Work instructions — Only lines with the string "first" are wanted. Pull them out of the data.

Supplied material START

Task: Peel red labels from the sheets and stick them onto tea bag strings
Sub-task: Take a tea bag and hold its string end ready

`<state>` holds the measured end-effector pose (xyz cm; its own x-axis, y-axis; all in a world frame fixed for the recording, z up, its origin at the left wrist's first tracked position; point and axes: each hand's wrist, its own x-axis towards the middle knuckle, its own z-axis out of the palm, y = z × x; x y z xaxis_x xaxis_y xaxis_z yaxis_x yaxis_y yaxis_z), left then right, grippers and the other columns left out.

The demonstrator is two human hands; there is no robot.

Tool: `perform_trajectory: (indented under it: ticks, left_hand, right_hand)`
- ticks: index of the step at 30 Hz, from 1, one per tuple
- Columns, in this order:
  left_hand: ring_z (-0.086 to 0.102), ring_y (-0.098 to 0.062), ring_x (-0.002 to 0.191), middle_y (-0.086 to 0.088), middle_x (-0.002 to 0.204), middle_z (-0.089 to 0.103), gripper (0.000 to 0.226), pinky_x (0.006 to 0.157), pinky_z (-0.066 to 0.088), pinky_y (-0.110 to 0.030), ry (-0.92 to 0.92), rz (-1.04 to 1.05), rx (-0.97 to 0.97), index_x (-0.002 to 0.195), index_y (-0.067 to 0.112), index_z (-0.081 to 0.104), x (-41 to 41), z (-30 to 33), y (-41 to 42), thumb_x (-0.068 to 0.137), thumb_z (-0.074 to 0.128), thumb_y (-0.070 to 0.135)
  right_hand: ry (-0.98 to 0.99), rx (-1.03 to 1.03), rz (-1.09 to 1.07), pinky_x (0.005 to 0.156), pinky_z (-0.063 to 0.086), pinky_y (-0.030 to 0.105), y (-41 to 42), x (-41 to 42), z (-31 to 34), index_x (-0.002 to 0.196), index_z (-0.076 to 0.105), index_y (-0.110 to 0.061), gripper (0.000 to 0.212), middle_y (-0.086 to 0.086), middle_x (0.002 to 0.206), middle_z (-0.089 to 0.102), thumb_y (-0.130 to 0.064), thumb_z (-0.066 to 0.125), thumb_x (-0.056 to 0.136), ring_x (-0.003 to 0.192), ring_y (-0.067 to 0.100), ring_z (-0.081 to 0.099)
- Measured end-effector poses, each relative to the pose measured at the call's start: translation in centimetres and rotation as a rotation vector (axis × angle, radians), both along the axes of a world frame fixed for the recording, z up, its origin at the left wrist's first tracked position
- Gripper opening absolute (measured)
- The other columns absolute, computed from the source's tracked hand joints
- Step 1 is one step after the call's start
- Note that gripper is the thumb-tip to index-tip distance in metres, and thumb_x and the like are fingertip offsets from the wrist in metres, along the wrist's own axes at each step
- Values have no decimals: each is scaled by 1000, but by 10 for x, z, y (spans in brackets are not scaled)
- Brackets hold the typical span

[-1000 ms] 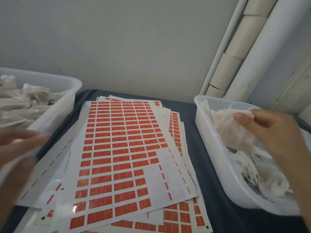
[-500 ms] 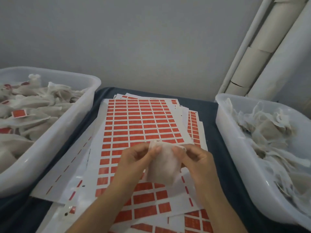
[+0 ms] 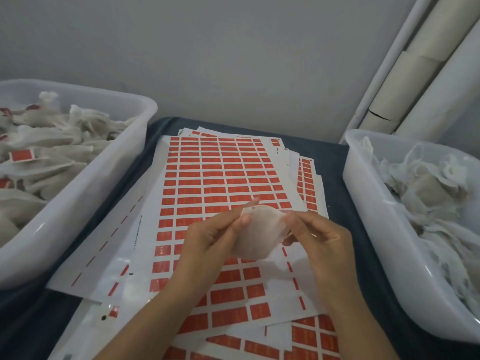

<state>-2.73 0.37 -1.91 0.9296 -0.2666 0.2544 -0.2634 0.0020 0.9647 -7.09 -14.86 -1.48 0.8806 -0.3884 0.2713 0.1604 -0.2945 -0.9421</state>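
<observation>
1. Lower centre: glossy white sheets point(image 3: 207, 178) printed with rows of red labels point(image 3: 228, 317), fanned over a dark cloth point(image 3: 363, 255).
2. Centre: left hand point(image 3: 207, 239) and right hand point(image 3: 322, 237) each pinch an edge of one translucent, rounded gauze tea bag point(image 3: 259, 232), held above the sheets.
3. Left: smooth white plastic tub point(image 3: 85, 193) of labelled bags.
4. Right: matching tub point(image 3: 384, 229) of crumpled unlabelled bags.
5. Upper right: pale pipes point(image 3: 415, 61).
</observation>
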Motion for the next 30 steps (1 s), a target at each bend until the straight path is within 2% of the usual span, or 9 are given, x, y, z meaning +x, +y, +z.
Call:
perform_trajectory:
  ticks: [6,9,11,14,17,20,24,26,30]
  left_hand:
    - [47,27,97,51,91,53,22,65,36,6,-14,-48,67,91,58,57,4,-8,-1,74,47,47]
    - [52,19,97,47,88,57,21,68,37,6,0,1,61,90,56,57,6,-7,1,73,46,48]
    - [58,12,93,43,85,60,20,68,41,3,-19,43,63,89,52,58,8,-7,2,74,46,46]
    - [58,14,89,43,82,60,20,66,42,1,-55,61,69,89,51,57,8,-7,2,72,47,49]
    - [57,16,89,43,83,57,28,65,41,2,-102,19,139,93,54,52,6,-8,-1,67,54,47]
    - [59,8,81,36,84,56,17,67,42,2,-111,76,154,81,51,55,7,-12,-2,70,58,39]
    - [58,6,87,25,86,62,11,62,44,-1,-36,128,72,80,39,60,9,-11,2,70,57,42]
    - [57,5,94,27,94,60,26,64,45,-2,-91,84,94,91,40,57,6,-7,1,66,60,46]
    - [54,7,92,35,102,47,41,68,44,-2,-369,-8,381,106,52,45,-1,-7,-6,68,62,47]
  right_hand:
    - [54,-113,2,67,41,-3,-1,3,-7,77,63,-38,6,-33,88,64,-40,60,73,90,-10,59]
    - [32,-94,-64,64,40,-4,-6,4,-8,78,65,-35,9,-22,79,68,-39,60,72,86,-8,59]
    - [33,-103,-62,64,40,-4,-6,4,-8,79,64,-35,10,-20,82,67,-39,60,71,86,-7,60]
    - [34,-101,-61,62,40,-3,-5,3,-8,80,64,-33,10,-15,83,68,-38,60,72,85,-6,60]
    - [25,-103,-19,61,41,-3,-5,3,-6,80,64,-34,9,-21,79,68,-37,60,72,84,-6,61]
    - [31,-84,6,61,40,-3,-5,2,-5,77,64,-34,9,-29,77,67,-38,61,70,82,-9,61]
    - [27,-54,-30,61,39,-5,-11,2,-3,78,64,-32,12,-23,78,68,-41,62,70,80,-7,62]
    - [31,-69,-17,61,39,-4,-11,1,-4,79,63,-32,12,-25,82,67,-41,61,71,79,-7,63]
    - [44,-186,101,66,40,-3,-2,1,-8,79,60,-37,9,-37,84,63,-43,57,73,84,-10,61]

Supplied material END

Answer section —
`<state>` holds the measured end-effector pose (xyz cm; its own x-axis, y-axis; all in a world frame fixed for the recording, z up, its origin at the left wrist's first tracked position; point and axes: each hand's wrist, its own x-axis towards the middle knuckle, its own z-axis out of the palm, y = z × x; x y z xaxis_x xaxis_y xaxis_z yaxis_x yaxis_y yaxis_z), left then right, grippers and the other columns left out.
- Measured end-effector poses, each relative to the pose measured at the call's start: translation in centimetres and rotation as a rotation vector (axis × angle, radians), both along the axes of a world frame fixed for the recording, z up, its origin at the left wrist's first tracked position

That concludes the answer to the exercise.